Embauché au CEA-Leti après sa thèse, Julien Maillard s’est penché sur l’un des défis actuels de la cyber-sécurité, notamment en ce qui concerne les processeurs complexes. Sa recherche s’inscrit dans un contexte législatif important à l’échelle de l’Union Européenne, avec la loi sur la cyber-résilience (Cyber Resilience Act), qui vise à renforcer les mesures de défense numérique.
Son parcours commence à l’Université de Nantes, où il poursuit une licence en informatique. C’est ici qu’il s’intéresse particulièrement à deux sujets : la microarchitecture et la cryptographie. Il continue ses études avec un master en cyber sécurité (Cryptis) à Limoges, un parcours caractérisé par la présence d’une forte composante cryptographique, ainsi que la rencontre marquante d’experts en sécurité des canaux auxiliaires (
side-channels).
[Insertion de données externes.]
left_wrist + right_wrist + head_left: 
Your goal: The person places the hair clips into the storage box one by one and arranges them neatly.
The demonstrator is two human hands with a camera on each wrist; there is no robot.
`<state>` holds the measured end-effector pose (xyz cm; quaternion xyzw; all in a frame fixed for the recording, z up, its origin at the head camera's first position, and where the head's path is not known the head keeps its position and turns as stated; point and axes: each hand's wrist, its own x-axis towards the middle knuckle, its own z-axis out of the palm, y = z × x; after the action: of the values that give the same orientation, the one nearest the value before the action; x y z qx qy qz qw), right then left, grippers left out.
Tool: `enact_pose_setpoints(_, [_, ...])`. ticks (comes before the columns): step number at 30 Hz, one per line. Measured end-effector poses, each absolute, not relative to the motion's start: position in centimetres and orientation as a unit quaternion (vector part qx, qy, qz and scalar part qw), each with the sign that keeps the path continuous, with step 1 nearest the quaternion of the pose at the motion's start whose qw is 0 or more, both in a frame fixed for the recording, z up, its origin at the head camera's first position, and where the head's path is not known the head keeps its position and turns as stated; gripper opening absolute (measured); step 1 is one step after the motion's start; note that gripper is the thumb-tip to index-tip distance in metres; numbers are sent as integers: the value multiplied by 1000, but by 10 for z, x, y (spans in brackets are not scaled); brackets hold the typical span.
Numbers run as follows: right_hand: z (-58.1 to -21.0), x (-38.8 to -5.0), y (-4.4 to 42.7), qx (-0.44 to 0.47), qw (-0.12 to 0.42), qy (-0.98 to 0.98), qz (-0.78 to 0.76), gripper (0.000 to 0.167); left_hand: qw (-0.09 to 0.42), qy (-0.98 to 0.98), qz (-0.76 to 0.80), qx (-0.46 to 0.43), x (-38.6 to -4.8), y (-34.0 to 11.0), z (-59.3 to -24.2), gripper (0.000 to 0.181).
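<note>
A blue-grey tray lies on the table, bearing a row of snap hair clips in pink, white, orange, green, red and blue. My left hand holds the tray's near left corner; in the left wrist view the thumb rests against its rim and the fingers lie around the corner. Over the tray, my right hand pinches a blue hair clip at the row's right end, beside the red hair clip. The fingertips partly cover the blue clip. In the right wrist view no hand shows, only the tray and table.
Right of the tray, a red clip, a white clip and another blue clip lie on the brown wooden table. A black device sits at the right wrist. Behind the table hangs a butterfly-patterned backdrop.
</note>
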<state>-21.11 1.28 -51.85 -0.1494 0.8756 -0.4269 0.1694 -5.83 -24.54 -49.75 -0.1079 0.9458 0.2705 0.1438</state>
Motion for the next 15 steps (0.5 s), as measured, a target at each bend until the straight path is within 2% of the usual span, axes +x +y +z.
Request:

Il arrive ainsi au CEA-Leti pour son stage de fin d’études, où il travaille sur la reconstruction de code par canaux auxiliaires sur processeur complexe, pour ensuite enchainer sur une thèse.
Les attaques hybrides : une réalité qui doit alerter
Le papier présenté par Julien et son équipe vise à répondre à une problématique clé : comment un attaquant peut exploiter l’état de la micro-architecture (traditionnellement ciblé par le biais d’attaques logicielles) via des signaux physiques involontaires (émissions électromagnétiques, consommation de courant) sur un dispositif ? Il cherche donc à étudier la possibilité d’une attaque hybride, qui permettrait à quelqu’un de malintentionné d’exploiter «
le meilleur des deux mondes », dit-il.
Sur une carte électronique de test, très similaire à celle d’un smartphone, ils mènent des tests suivant trois phases différentes.
La première phase, la caractérisation, prévoit l’observation de la microarchitecture à travers l’induction d’un état maitrisé. Lors de la deuxième phase, qui est le début de l’attaque hybride, les chercheurs introduisent un code malicieux et continuent l’observation au niveau physique du dispositif. Ainsi, le code malicieux permet de faire fuiter un secret au travers le rayonnement électromagnétique du dispositif.
La dernière phase prévoit de refaire ce même test, mais sans l’induction de la microarchitecture dans un état maitrisé. Ils cherchent à connaitre l’état micro-architectural du dispositif sans passer par l’utilisation d’un code malicieux. Via des techniques de cryptanalyse et des approches différentielles, ils sont capables de retrouver des secrets dans des enclaves sécurisées des processeurs, appelées aussi les «
TrustZone ».
Ainsi, ils ont réussi à s’affranchir des contraintes courantes qui arrivent lors des attaques logicielles ciblant la mémoire cache (
cache-attacks), en contournant les mesures de protection du cache. Ceci leur donne la matière nécessaire pour travailler sur la conception de nouvelles contremesures, capables de faire face à ce type d’attaque.
A travers cette étude, non seulement les chercheurs ont prouvé que les attaques hybrides sont une réalité, mais ils lancent aussi une alerte. Selon Julien, «
ce genre d’attaque est faisable en pratique et à moindre coût, avec des outils moins puissants que ceux traditionnellement utilisés pour réaliser des attaques physiques sur ce genre de dispositif ». Ceci ouvre donc la réflexion sur les bonnes mesures de protection à prendre en compte.
« Il faut imaginer la cybersécurité comme le jeu du chat et de la souris : même s’il y a un chat qui défend son territoire, une souris n’arrêtera pas de chercher une faille pour rentrer. »
Julien travaille désormais sur la caractérisation de la sécurité à travers la recherche sur l’application de modèles probabilistes, dans les attaques par canaux auxiliaires.